Gonçalo Armijos Palácios*

            Como vimos nos últimos artigos, na Utopia de Thomas More encontramos uma das mais duras críticas à propriedade privada já feitas por um filósofo ocidental. As passagens da Utopia lembram aquelas contidas na República de Platão.

            No último artigo vimos a curta objeção feita pelo próprio More aos ataques de Rafael Hitlodeu à propriedade privada. Para discutirmos as dificuldades que Aristóteles encontrou na defesa da comunhão de mulheres e de bens proposta por seu mestre, comecemos lembrando o que levou Platão a propor tal teoria.

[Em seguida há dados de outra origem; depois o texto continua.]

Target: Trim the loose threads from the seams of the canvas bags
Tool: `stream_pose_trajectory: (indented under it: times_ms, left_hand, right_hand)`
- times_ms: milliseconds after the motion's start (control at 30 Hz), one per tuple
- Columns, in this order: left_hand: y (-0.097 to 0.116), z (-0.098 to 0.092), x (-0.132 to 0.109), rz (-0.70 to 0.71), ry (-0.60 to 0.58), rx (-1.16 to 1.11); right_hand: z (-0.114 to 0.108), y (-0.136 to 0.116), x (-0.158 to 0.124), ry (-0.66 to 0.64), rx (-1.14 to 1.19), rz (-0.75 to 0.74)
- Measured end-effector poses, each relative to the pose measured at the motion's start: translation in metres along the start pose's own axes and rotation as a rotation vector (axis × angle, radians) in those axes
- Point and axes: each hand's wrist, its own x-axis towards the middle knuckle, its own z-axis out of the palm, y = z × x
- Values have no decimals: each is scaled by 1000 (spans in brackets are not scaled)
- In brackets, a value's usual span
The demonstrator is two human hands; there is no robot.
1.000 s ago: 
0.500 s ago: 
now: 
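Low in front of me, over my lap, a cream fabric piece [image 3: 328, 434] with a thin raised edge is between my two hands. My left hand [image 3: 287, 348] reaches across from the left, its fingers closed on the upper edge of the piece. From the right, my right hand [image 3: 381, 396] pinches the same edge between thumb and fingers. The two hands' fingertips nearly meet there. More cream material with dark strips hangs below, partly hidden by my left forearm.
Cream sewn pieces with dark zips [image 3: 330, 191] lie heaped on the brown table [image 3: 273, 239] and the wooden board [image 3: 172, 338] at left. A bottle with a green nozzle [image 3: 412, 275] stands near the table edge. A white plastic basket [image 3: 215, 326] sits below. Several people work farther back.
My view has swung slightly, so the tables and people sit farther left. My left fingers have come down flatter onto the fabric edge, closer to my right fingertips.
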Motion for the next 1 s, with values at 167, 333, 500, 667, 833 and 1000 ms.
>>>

            Uma das teses centrais na sua República é a de que um Estado, para ser justo, deve estar bem organizado, o que só se consegue quando cada um desempenha a função para a qual está por natureza inclinado. Assim, se alguém é naturalmente inclinado aos cálculos e hábil com os números, a melhor maneira de servir ao Estado é como arquiteto ou engenheiro; alguém que nasce com o dom de tratar doenças, sua inclinação natural o leva à medicina; um estratega nato servirá melhor no exército, e assim por diante. Em suma, se cada um for aproveitado naquela atividade para a qual nasceu, a todos for permitido trabalhar naquilo em que são bons e direcionados às tarefas correspondentes, teremos aquele Estado justo e bem organizado. Perceba-se que o nosso interesse em fazer aquilo para o qual somos naturalmente aptos pressupõe que seríamos felizes dedicando-nos a tal atividade. Essa felicidade converge com a felicidade maior do Estado e, por sua vez, o nosso interesse por fazer aquilo para o qual somos naturalmente hábeis vai ao encontro desse interesse maior do Estado.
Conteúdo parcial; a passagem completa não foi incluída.